▶ [Information shown]:

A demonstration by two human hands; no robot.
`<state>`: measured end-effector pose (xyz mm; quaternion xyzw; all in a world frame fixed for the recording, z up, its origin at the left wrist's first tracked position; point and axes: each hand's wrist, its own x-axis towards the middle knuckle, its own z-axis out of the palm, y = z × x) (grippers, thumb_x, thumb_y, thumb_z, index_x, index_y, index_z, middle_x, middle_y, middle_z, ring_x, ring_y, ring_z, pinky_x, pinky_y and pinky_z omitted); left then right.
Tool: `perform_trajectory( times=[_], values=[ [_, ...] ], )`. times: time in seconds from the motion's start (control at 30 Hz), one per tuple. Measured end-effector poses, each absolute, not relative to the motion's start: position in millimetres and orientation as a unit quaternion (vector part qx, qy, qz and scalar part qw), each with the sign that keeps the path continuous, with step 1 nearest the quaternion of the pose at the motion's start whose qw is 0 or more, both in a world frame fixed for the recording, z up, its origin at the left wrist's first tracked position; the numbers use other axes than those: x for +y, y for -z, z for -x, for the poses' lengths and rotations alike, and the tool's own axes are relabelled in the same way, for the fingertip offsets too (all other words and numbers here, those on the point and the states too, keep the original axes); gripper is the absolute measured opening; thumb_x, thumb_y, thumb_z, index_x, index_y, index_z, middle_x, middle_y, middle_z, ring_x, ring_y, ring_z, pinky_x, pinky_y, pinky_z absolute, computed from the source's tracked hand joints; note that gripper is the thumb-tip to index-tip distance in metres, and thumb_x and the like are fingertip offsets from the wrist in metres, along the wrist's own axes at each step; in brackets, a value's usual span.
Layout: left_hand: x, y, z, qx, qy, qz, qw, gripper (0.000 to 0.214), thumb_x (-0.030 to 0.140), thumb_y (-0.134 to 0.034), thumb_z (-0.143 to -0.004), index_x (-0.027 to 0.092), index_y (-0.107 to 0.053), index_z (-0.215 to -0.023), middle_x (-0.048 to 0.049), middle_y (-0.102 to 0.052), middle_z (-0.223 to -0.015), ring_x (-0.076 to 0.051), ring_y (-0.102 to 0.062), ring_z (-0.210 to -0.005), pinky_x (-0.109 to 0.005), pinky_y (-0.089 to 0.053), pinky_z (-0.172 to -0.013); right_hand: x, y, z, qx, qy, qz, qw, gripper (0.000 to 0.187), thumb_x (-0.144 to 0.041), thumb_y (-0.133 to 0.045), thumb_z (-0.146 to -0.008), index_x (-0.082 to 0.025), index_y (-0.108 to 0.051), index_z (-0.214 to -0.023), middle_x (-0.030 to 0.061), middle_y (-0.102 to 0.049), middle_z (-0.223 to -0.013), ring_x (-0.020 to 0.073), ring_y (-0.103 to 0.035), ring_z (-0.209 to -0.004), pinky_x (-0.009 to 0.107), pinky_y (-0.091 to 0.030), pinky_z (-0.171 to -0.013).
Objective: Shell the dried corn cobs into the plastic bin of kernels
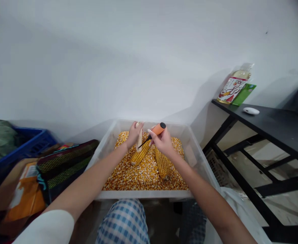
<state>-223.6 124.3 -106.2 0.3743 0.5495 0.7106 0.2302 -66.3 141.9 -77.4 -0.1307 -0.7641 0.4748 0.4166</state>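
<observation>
My left hand [134, 133] is closed around the upper part of a pale, stripped corn cob [140, 140], held upright over the bin. In my right hand [161, 139] is a screwdriver [158, 128] with an orange handle and black end; its thin dark shaft slants down to the left, the tip at or near the cob's lower end. Two ears of corn with yellow kernels lie below: the left ear [141, 154] under the cob and the right ear [162, 164] below my right wrist. Loose corn kernels [136, 178] spread around them in a translucent plastic bin [146, 194].
A black table [278, 123] at the right bears a bottle [234, 86], a green packet [244, 94] and a small white device [251, 110]. At the left are a blue crate [34, 137], a dark mesh bag [67, 166] and an orange package [28, 193]. A white wall [100, 67] rises behind.
</observation>
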Motion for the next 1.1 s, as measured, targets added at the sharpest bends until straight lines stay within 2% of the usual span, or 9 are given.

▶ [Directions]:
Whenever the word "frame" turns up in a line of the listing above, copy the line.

▶ [Exercise solution]:
`<state>`: measured end-effector pose (xyz mm; quaternion xyzw; all in a world frame fixed for the recording, z up, its origin at the left wrist's first tracked position; point and axes: each hand's wrist, its own x-axis towards the middle knuckle, its own z-axis out of the palm, y = z × x) (grippers, thumb_x, thumb_y, thumb_z, index_x, index_y, index_z, middle_x, middle_y, middle_z, ring_x, ring_y, ring_z, pinky_x, pinky_y and pinky_z omitted); left then right.
Tool: `perform_trajectory( times=[_], values=[ [_, ...] ], )`. times: time in seconds from the motion's start (control at 30 Hz), one per tuple. Measured end-effector poses, each absolute, not relative to the motion's start: position in millimetres and orientation as a unit quaternion (vector part qx, qy, qz and scalar part qw), each with the sign that keeps the path continuous, with step 1 nearest the quaternion of the pose at the motion's start whose qw is 0 or more, both in a world frame fixed for the recording, z up, its origin at the left wrist's first tracked position; the numbers use other axes than those: x for +y, y for -z, z for -x, for the poses' lengths and rotations alike, and the tool's own axes are relabelled in the same way, for the fingertip offsets too (all other words and numbers here, those on the point and the states too, keep the original axes); gripper is the absolute measured opening; thumb_x, thumb_y, thumb_z, index_x, index_y, index_z, middle_x, middle_y, middle_z, ring_x, ring_y, ring_z, pinky_x, pinky_y, pinky_z absolute, computed from the source's tracked hand joints; note that gripper is the thumb-tip to index-tip distance in metres, and thumb_x and the like are fingertip offsets from the wrist in metres, along the wrist's own axes at each step; in brackets, a value's usual span.

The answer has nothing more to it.